Juin 1940. L’Italie fasciste de Mussolini vient de déclarer la guerre à la France. En moins de 10 secondes la frontière à Montgenèvre est fermée par une lourde barrière d'acier sortie du “barrage rapide“, ce petit blockhaus de la ligne Maginot des Alpes, qui ne cédera pas. Aujourd'hui une poignée de bénévoles ont restauré cet ouvrage, le seul de ce type visitable dans tout l'arc alpin.

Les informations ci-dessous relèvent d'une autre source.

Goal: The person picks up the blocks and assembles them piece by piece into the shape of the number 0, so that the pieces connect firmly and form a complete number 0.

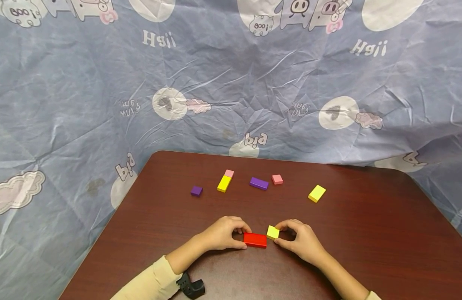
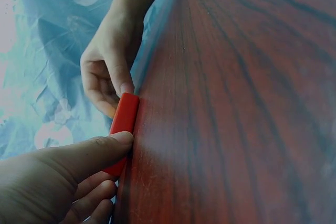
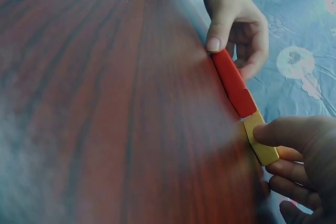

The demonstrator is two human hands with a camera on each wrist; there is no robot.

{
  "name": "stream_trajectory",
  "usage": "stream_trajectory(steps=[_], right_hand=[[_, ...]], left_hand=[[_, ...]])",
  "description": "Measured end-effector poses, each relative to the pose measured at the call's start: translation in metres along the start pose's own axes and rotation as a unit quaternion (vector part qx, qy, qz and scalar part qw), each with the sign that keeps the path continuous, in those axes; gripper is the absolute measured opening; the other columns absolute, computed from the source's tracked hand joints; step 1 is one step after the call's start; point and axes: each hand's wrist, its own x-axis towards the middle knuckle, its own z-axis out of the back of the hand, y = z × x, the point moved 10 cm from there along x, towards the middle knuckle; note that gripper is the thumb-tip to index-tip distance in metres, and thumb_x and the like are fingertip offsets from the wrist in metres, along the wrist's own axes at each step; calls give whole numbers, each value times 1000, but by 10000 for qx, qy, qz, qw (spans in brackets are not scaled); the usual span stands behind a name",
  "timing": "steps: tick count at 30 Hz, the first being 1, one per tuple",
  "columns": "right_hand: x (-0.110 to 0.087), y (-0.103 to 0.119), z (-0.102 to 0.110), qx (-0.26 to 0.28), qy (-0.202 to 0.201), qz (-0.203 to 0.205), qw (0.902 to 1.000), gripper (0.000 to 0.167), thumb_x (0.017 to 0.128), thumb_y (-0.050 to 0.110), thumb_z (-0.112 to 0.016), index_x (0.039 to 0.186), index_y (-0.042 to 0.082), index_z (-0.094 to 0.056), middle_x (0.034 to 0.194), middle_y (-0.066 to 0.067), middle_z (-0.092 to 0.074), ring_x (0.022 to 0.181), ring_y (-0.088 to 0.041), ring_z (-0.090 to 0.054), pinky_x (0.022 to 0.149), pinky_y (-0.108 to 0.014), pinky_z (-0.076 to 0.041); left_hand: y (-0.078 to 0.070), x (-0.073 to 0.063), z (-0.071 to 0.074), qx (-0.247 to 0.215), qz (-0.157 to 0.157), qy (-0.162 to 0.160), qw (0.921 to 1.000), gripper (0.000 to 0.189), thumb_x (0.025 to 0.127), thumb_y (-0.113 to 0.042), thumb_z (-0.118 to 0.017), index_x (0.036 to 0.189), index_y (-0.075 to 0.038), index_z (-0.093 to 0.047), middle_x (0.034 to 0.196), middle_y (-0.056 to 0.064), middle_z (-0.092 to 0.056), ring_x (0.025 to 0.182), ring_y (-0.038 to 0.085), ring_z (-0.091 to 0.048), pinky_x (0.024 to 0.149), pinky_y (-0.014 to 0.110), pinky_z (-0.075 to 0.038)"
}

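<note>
A glossy red rectangular block (image 1: 255,240) lies flat on the reddish-brown table (image 1: 171,221), its long side running left to right; the left hand (image 1: 225,234) pinches its left end between thumb and fingers. Just beside its right end sits a smaller, bright yellow square block (image 1: 273,232), turned slightly askew, its right side pinched by the right hand (image 1: 300,238). Whether the blocks touch is hard to tell.

Red block (image 1: 255,240), yellow block (image 1: 273,232), dark-grained reddish-brown table (image 1: 156,225), cartoon-printed blue-grey cloth (image 1: 223,54)
</note>
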Motion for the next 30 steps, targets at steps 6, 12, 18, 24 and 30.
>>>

En ce mois de juin 1940, les hommes valides sont déjà partis à la guerre. Seuls sont restés à Montgenèvre les femmes, les enfants et les anciens. Lorsque l’ordre d’évacuation est donné, les habitants partent en direction de Briançon. Quelques minutes plus tard, derrière eux, une lourde barrière d’acier se déploie, barrant la route nationale. Le barrage rapide de Montgenèvre vient d’entrer en action.
 
Cette scène, racontée aujourd’hui par Nicolas Izquierdo lors des visites guidées organisées par l’Association des Amis du Barrage Rapide, donne immédiatement la mesure du lieu. Ici, à quelques centaines de mètres seulement de la frontière italienne, la France avait installé l’un des ouvrages les plus singuliers de la ligne Maginot alpine : un dispositif capable de couper la route en six à huit secondes seulement afin de stopper une attaque surprise venue du Piémont.
 
Longtemps oublié, presque invisible aux yeux des automobilistes qui traversaient le col, le barrage rapide de Montgenèvre connaît aujourd’hui une renaissance patrimoniale grâce à une poignée de passionnés réunis autour de Nicolas Izquierdo.